Task inputs below:

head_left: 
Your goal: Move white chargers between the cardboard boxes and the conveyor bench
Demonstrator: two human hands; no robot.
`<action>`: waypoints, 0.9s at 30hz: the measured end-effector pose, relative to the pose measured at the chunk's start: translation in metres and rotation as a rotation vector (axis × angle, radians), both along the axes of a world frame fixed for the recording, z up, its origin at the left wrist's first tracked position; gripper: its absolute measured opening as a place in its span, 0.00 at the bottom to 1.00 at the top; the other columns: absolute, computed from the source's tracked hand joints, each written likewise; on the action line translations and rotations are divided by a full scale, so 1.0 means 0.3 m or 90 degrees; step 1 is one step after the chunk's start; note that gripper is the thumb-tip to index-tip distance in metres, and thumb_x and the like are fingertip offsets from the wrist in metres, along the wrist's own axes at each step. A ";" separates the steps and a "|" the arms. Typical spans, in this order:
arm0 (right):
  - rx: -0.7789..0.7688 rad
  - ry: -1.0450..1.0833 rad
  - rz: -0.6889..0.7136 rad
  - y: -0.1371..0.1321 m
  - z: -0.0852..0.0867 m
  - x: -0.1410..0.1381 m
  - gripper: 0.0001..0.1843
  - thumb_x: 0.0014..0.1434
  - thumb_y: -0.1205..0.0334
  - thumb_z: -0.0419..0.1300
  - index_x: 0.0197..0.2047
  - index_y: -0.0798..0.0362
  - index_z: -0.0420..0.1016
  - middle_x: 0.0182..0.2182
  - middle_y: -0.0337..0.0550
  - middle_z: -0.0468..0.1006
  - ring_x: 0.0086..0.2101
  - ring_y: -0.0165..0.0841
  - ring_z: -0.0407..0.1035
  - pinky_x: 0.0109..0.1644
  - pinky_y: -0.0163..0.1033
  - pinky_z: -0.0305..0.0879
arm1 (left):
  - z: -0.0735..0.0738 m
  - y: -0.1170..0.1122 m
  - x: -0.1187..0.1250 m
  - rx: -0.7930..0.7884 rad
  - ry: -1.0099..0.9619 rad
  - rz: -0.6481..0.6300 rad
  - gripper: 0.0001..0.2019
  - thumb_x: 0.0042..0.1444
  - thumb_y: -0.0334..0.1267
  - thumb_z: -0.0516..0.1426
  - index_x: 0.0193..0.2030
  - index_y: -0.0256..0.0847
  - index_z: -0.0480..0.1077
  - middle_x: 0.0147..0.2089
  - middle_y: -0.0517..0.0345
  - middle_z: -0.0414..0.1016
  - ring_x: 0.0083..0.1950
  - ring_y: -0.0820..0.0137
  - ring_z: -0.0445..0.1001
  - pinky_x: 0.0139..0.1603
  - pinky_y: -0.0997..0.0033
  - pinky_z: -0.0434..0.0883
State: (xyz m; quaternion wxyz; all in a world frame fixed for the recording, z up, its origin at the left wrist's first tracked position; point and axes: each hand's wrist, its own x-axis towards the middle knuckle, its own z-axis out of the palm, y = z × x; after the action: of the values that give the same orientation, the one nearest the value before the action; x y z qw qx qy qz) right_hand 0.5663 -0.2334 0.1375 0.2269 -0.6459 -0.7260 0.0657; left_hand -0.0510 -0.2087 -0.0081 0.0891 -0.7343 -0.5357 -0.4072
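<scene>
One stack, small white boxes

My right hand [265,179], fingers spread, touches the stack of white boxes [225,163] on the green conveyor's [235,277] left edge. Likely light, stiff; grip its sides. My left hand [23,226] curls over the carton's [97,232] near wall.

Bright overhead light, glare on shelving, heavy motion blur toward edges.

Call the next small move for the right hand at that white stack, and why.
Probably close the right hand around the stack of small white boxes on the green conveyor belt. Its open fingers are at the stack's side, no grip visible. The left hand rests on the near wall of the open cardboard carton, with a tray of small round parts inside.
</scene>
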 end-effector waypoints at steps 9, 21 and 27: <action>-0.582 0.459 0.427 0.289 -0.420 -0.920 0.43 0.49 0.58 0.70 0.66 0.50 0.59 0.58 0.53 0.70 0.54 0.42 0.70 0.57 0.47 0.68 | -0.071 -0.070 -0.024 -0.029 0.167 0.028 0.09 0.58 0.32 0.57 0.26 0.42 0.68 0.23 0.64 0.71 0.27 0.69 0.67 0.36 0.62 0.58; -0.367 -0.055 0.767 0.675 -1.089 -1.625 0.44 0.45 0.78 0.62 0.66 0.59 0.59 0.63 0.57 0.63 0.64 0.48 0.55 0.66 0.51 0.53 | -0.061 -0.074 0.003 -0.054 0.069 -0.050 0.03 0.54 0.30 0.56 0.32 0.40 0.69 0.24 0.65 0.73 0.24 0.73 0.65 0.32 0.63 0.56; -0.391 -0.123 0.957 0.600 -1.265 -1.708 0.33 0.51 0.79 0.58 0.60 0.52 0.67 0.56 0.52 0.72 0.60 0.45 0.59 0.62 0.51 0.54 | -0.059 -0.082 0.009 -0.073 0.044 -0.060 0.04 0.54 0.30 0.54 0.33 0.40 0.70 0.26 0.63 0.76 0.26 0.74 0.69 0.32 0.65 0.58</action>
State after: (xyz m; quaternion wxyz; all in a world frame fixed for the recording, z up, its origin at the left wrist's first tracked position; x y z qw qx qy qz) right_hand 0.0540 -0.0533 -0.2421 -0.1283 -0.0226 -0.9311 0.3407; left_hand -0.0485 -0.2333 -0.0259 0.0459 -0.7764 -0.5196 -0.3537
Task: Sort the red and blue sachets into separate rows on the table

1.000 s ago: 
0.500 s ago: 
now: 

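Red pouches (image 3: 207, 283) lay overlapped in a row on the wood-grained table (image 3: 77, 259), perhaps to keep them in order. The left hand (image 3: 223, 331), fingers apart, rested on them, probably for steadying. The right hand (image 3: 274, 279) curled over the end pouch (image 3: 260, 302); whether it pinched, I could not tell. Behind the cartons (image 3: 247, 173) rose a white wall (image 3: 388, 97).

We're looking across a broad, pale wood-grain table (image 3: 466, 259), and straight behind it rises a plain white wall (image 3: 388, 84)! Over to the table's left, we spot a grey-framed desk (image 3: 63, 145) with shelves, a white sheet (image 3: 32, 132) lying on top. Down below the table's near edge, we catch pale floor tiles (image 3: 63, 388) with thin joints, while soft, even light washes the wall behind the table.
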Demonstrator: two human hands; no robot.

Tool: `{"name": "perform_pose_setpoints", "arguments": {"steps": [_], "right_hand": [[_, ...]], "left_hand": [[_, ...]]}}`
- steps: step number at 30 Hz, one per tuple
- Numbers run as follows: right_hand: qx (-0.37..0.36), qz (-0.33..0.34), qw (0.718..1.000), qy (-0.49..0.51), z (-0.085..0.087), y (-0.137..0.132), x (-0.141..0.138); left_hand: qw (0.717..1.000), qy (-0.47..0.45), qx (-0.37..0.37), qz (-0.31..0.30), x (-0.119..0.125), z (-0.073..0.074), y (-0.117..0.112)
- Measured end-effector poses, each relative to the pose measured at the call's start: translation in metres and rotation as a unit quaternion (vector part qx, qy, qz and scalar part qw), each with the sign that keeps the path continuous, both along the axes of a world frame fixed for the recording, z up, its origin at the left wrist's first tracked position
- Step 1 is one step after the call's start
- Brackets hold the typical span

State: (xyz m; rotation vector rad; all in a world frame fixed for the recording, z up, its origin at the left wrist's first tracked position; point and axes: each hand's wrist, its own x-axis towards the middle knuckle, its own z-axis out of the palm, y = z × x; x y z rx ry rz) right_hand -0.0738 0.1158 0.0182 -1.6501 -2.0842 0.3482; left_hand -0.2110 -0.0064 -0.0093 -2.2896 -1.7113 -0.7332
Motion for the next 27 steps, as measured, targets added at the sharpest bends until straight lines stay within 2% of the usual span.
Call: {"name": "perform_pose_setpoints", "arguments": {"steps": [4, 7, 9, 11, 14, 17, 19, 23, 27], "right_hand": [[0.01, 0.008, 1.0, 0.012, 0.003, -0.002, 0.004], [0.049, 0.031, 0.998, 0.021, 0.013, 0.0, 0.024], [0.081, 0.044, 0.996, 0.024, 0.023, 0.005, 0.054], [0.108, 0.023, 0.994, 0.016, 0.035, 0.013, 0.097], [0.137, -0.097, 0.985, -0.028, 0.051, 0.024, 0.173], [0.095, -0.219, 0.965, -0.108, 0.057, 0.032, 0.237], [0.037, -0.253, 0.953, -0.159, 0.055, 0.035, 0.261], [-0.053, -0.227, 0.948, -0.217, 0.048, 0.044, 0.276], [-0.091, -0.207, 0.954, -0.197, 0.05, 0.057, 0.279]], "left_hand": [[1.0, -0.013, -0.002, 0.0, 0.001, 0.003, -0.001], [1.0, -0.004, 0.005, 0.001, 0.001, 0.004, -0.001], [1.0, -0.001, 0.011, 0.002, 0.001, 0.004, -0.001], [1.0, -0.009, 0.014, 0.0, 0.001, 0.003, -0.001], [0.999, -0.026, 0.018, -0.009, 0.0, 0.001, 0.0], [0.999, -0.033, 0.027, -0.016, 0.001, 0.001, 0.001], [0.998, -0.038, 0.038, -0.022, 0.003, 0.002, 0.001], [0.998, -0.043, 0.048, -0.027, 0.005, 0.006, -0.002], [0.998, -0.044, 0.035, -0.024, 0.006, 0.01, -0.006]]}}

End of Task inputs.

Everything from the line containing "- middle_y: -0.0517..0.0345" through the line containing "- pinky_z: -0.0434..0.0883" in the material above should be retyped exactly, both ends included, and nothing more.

- _Answer to this problem_
  - middle_y: -0.0517..0.0345
  - middle_z: -0.0414..0.1016
  - ring_x: 0.0083..0.1950
  - ring_y: -0.0820..0.0137
  - ring_z: -0.0445..0.1001
  - pinky_x: 0.0139..0.1603
  - pinky_y: -0.0997..0.0033
  - pinky_z: -0.0434..0.0883

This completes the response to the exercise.